Hürth reformiert Hundesteuer: Neue Sätze und Befreiungen ab 2026
Der Stadtrat von Hürth hat eine neue Hundesteuersatzung verabschiedet – die erste größere Überarbeitung seit dem Jahr 2000. Die Änderungen, die am 1. Januar 2026 in Kraft treten, bringen angepasste Gebühren, klarere Definitionen und neue Befreiungstatbestände mit sich. Die endgültige Entscheidung fiel in einer Sitzung am 25. November 2025.
Die aktualisierte Verordnung ersetzt veraltete Regelungen, die über die Jahre immer wieder nachgebessert worden waren. Künftig zahlen Halterinnen und Halter für einen Hund 100 Euro, für zwei Hunde jeweils 132 Euro pro Tier und für drei oder mehr Hunde 176 Euro pro Hund. Diese Sätze entsprechen dem Durchschnitt im Rhein-Erft-Kreis und liegen unter den höchsten Abgaben in vergleichbaren Städten.
Für als gefährlich eingestufte Hunde fallen deutlich höhere Steuern an: Ein einzelnes solches Tier kostet 640 Euro. In Haushalten mit zwei oder drei gefährlichen Hunden betragen die Sätze 740 Euro bzw. 840 Euro pro Hund. Der Rat präzisierte zudem die Definition eines gemeinsamen Haushalts, um Schlupflöcher zu schließen, die es einigen Besitzerinnen und Besitzern bisher ermöglichten, für mehrere Tiere keine oder geringere Abgaben zu leisten. Neu eingeführt wurde eine Befreiung für zertifizierte Assistenzhunde, die darauf trainiert sind, Menschen mit Behinderungen oder chronischen Erkrankungen zu unterstützen. Die Satzung bringt zudem die lokalen Vorschriften in Einklang mit dem Hundegesetz Nordrhein-Westfalens, insbesondere bei der Handhabung und Einstufung gefährlicher Rassen.
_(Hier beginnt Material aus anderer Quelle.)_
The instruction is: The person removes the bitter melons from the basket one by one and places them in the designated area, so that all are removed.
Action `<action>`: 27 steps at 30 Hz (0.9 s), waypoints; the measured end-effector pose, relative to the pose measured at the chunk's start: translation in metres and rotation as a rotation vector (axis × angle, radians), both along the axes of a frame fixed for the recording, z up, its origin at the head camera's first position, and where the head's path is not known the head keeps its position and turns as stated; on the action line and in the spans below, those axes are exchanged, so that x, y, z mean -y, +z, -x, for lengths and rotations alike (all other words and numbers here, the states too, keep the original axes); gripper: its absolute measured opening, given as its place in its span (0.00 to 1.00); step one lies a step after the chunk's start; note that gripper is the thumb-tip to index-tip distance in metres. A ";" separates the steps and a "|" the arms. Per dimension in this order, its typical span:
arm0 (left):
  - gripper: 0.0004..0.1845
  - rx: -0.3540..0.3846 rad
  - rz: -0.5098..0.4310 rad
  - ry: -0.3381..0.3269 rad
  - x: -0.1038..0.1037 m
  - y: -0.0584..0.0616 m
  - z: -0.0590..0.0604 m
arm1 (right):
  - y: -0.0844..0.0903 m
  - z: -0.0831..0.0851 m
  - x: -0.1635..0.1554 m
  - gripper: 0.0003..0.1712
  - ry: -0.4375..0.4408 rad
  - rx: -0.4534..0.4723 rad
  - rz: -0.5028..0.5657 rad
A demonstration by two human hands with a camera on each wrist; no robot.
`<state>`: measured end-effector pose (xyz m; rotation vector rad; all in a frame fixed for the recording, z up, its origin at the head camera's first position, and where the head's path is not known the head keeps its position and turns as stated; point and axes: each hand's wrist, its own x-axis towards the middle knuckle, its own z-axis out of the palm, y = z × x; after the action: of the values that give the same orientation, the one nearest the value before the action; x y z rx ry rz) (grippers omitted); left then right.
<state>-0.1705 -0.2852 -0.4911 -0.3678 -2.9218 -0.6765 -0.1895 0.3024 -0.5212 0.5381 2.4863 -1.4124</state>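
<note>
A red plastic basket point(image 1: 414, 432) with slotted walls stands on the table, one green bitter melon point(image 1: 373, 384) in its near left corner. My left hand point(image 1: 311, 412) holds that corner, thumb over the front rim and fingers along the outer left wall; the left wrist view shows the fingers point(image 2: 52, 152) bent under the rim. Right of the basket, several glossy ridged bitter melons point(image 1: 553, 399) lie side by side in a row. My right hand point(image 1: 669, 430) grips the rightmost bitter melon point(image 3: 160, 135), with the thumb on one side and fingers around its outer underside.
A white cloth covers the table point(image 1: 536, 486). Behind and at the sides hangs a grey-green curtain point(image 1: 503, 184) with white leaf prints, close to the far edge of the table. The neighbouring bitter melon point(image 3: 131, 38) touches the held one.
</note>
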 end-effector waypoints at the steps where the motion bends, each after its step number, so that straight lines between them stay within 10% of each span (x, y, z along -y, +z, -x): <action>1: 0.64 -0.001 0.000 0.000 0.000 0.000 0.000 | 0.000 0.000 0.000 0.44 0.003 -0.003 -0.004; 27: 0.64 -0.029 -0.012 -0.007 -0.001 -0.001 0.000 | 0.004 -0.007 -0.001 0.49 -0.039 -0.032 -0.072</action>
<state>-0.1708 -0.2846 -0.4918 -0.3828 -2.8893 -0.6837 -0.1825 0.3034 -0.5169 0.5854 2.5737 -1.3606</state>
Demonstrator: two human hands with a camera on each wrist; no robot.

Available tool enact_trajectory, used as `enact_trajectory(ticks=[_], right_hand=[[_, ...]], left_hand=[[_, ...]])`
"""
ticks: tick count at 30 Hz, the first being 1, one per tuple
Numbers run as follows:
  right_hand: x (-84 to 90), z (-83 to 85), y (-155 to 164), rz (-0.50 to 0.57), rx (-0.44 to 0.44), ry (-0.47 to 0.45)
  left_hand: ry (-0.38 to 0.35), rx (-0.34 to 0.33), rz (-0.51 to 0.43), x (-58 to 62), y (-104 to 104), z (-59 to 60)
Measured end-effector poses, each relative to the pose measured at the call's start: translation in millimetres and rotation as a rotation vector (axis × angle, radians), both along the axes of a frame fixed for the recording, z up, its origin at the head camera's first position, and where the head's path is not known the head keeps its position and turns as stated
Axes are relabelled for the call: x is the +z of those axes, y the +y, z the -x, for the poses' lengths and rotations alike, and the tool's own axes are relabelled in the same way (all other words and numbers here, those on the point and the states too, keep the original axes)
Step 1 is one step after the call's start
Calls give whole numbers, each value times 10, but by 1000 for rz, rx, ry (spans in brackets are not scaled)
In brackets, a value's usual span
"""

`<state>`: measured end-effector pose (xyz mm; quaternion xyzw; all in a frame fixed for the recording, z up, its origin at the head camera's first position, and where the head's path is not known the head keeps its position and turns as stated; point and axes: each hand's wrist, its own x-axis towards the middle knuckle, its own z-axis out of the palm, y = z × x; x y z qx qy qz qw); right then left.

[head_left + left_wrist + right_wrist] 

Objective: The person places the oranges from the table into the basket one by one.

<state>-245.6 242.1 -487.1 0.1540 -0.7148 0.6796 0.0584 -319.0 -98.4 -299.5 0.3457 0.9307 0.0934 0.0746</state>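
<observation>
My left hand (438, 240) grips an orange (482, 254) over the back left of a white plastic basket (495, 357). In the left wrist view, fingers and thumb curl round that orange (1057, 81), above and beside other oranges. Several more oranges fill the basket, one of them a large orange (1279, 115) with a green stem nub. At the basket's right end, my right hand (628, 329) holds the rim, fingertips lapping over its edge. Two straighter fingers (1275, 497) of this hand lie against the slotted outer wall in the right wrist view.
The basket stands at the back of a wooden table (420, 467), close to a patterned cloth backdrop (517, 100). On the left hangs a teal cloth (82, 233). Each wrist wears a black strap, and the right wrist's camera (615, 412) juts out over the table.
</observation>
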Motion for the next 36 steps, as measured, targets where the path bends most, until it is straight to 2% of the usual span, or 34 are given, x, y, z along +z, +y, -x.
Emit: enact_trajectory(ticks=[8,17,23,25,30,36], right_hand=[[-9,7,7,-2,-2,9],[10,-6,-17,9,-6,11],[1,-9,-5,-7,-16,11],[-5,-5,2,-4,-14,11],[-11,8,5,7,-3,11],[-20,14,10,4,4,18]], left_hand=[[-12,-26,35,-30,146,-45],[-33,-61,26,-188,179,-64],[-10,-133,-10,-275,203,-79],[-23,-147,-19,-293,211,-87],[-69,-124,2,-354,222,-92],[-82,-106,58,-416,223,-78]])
Die neuen Regelungen gelten ab dem 1. Januar 2026; für die meisten Haushalte ergeben sich nur moderate Anpassungen. Besitzer von Assistenzhunden profitieren von der Befreiung, während Halter gefährlicher Rassen weiterhin höhere Abgaben zahlen müssen. Mit der Entscheidung will der Stadtrat das System modernisieren und gleichzeitig für faire und planbare Steuerlasten sorgen.